→ GIVEN MATERIAL
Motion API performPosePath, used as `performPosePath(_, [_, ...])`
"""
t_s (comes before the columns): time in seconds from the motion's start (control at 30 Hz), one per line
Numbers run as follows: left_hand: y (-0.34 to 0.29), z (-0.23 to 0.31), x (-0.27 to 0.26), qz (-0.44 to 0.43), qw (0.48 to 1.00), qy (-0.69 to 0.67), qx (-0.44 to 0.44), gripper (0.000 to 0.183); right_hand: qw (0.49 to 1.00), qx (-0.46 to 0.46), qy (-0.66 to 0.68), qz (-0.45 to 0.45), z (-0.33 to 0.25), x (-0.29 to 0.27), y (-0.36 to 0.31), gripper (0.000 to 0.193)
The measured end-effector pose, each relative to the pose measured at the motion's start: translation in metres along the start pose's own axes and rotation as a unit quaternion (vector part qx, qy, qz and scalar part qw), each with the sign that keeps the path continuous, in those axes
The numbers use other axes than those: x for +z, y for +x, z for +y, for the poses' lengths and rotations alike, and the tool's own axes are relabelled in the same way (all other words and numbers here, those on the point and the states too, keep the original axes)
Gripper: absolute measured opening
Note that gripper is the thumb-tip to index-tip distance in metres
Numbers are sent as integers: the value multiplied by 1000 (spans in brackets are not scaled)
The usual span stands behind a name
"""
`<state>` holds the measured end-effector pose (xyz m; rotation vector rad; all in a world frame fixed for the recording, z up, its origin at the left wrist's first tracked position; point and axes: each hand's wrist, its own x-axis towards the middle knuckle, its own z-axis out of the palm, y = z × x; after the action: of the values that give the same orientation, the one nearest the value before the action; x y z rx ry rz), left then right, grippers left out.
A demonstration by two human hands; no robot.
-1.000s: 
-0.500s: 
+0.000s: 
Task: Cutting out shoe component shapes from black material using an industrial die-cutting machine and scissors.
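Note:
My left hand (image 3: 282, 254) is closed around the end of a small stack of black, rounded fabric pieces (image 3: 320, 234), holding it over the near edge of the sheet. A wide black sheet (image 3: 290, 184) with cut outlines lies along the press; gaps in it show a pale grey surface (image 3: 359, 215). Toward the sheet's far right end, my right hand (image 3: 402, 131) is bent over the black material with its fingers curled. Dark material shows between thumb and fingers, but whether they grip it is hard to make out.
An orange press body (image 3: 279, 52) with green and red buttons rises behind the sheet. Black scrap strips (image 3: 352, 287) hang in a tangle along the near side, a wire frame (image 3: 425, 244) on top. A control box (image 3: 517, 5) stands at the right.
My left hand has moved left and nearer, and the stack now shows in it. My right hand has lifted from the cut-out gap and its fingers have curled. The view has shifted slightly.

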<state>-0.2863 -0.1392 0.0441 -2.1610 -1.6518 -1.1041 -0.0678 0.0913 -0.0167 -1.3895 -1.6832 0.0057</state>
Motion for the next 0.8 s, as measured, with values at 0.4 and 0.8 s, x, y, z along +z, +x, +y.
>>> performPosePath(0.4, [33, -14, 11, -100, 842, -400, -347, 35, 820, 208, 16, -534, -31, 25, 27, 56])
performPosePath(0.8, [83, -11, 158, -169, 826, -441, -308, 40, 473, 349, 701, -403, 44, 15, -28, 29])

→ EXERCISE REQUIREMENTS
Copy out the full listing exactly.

→ SOLUTION TO THE PROBLEM
Motion API performPosePath, used as `performPosePath(_, [_, ...])`
"""
t_s (comes before the columns): time in seconds from the motion's start (control at 30 Hz), one per line
Numbers run as follows: left_hand: y (-0.34 to 0.29), z (-0.23 to 0.31), x (-0.27 to 0.26), qz (-0.44 to 0.43), qw (0.48 to 1.00), qy (-0.69 to 0.67), qx (-0.44 to 0.44), gripper (0.000 to 0.183); right_hand: qw (0.49 to 1.00), qx (-0.46 to 0.46), qy (-0.66 to 0.68), qz (-0.45 to 0.45), z (-0.33 to 0.25), x (-0.29 to 0.27), y (-0.36 to 0.31), gripper (0.000 to 0.193)
The measured end-effector pose, each relative to the pose measured at the motion's start: translation in metres along the start pose's own axes and rotation as a unit quaternion (vector part qx, qy, qz and scalar part qw), each with the sign that keeps the path continuous, in those axes
The numbers use other axes than those: x for +z, y for +x, z for +y, for the poses' lengths and rotations alike, and the tool's own axes are relabelled in the same way (all other words and numbers here, those on the point and the states too, keep the original axes)
Gripper: absolute measured opening
Note that gripper is the thumb-tip to index-tip distance in metres
Numbers are sent as integers: the value multiplied by 1000 (spans in brackets are not scaled)
The usual span stands behind a name
"""
`<state>` holds the measured end-effector pose (xyz m; rotation vector rad; all in a world frame fixed for the recording, z up, its origin at the left wrist's first tracked position; point and axes: each hand's wrist, its own x-axis towards the middle knuckle, its own z-axis out of the palm, y = z × x; after the action: of the values that give the same orientation, the one nearest the value before the action; x y z rx ry rz), left then right, grippers left out.
A demonstration by two human hands; no robot.
-1.000s: 
-0.500s: 
+0.000s: 
Task: Cutting out shoe component shapes from black material using an industrial die-cutting machine and scissors.
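Note:
My left hand (image 3: 282, 254) is closed around the end of a small stack of black, rounded fabric pieces (image 3: 320, 234), holding it over the near edge of the sheet. A wide black sheet (image 3: 290, 184) with cut outlines lies along the press; gaps in it show a pale grey surface (image 3: 359, 215). Toward the sheet's far right end, my right hand (image 3: 402, 131) is bent over the black material with its fingers curled. Dark material shows between thumb and fingers, but whether they grip it is hard to make out.
An orange press body (image 3: 279, 52) with green and red buttons rises behind the sheet. Black scrap strips (image 3: 352, 287) hang in a tangle along the near side, a wire frame (image 3: 425, 244) on top. A control box (image 3: 517, 5) stands at the right.
My left hand has moved left and nearer, and the stack now shows in it. My right hand has lifted from the cut-out gap and its fingers have curled. The view has shifted slightly.
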
<state>-0.2863 -0.1392 0.0441 -2.1610 -1.6518 -1.1041 -0.0678 0.0913 -0.0167 -1.3895 -1.6832 0.0057</state>
Motion for the next 0.8 s, as measured, with values at 0.4 and 0.8 s, x, y, z along +z, +x, +y.
>>> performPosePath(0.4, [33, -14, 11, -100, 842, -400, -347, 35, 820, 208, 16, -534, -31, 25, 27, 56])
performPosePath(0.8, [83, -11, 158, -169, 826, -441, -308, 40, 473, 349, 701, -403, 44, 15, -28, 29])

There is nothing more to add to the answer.